### COLLECTED MATERIAL
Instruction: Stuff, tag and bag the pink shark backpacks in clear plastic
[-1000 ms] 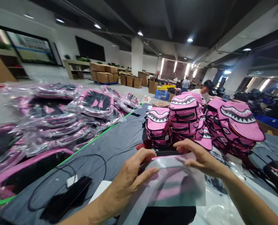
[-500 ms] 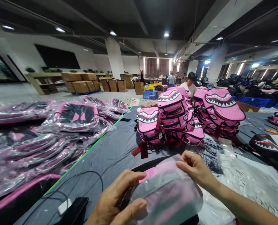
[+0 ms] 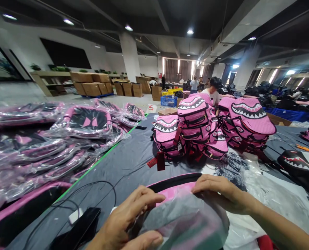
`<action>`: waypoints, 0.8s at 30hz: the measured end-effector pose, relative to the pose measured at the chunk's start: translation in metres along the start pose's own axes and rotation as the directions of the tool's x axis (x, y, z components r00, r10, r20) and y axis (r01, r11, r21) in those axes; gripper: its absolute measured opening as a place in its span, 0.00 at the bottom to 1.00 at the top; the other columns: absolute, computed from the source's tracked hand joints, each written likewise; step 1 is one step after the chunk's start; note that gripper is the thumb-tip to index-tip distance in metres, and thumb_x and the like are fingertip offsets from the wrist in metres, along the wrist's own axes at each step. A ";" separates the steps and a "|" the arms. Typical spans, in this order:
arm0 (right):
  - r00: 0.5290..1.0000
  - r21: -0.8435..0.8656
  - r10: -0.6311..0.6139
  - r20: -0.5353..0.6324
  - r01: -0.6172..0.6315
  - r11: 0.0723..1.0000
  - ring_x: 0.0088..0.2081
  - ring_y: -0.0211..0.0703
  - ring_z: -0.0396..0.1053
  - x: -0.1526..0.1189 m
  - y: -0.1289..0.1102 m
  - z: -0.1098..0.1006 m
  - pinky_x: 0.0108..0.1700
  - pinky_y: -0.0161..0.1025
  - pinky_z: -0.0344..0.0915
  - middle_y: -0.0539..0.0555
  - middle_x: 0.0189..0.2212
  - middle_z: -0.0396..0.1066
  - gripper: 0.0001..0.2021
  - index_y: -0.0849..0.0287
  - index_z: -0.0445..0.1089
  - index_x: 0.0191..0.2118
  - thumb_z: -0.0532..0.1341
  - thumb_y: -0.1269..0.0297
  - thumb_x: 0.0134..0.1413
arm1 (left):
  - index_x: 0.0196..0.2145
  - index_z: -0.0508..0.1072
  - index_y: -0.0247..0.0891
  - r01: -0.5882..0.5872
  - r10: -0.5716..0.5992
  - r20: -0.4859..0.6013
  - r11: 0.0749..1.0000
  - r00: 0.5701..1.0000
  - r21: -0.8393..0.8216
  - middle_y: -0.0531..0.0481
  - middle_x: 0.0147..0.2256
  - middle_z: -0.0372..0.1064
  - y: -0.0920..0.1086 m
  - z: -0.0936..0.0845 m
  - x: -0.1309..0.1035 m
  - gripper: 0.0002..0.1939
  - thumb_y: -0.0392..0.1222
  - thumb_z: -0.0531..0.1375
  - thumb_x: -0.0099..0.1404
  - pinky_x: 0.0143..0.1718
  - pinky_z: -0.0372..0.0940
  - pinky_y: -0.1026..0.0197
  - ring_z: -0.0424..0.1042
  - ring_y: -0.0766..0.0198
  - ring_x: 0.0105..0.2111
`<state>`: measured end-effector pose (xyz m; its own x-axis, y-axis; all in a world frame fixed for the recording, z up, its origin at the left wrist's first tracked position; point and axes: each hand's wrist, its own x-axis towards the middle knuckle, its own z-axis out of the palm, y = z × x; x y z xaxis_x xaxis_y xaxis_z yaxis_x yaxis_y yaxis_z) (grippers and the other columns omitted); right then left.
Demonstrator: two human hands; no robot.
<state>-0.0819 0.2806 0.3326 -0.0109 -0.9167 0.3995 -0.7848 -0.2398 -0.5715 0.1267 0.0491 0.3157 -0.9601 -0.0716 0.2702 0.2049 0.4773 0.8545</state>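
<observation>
In front of me a pink bag with a black edge [image 3: 173, 182] is partly covered by a cloudy translucent plastic sheet [image 3: 190, 222]. My left hand [image 3: 129, 222] grips its left side, the thumb lying over the film and the fingers along the pink edge. At the upper right, my right hand [image 3: 219, 191] has its fingertips bent onto the film's top edge, against the pink fabric. The right thumb is hidden. Just beyond stand stacked pink backpacks [image 3: 167, 133] with shark-mouth prints and dark red tags [image 3: 161, 161].
Plastic-wrapped pink and black bags [image 3: 88, 121] are heaped on the left, past a green table edge [image 3: 110, 149]. A cable [image 3: 115, 194] and a black flat object [image 3: 78, 229] lie near my left hand. Clear plastic [image 3: 271, 194] and a black shark-print bag [image 3: 300, 163] are on the right.
My right hand has gone from pinching the raised film to lying across the top edge. The film there is lower, and more of the black edge shows.
</observation>
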 end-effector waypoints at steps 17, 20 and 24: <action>0.981 -0.081 0.166 0.104 -0.158 0.984 0.42 0.44 0.75 -0.014 -0.029 0.000 0.42 0.34 0.73 0.54 0.44 0.75 0.26 0.42 0.63 0.61 0.63 0.70 0.60 | 0.43 0.68 0.42 -0.138 0.157 -0.049 0.952 0.986 0.273 0.49 0.40 0.67 0.008 0.025 -0.023 0.08 0.47 0.58 0.71 0.41 0.66 0.66 0.68 0.63 0.40; 0.978 -0.019 0.159 0.133 -0.158 0.987 0.45 0.46 0.76 -0.013 -0.030 -0.006 0.46 0.36 0.75 0.54 0.47 0.75 0.22 0.43 0.66 0.58 0.61 0.68 0.61 | 0.42 0.70 0.42 -0.004 -0.007 0.081 0.991 0.997 0.137 0.49 0.42 0.68 0.013 0.019 -0.018 0.10 0.50 0.59 0.71 0.41 0.64 0.65 0.67 0.63 0.40; 0.942 0.027 0.275 0.193 -0.285 0.958 0.38 0.44 0.75 -0.010 -0.033 -0.014 0.40 0.34 0.75 0.54 0.39 0.76 0.10 0.49 0.73 0.48 0.63 0.63 0.61 | 0.40 0.73 0.43 0.097 -0.087 0.232 0.995 0.969 -0.033 0.51 0.41 0.70 0.032 -0.008 -0.001 0.16 0.58 0.61 0.67 0.44 0.62 0.63 0.66 0.62 0.42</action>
<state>-0.0649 0.3019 0.3572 -0.1066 -0.9910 0.0810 -0.7321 0.0231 -0.6808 0.1361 0.0577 0.3462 -0.9921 0.0924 0.0846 0.1169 0.4392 0.8908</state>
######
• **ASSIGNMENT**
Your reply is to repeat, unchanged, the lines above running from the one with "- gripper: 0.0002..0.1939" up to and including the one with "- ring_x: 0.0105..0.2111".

• **WRITTEN SOLUTION**
  - gripper: 0.0002..0.1939
  - thumb_y: -0.0392..0.1222
  - thumb_z: -0.0531..0.1375
  - thumb_x: -0.0099..0.1404
  - pinky_x: 0.0143..0.1718
  - pinky_z: -0.0372..0.0940
  - pinky_y: -0.1026..0.0197
  - ring_z: -0.0424..0.1042
  - ring_y: -0.0766..0.0198
  - ring_x: 0.0105..0.2111

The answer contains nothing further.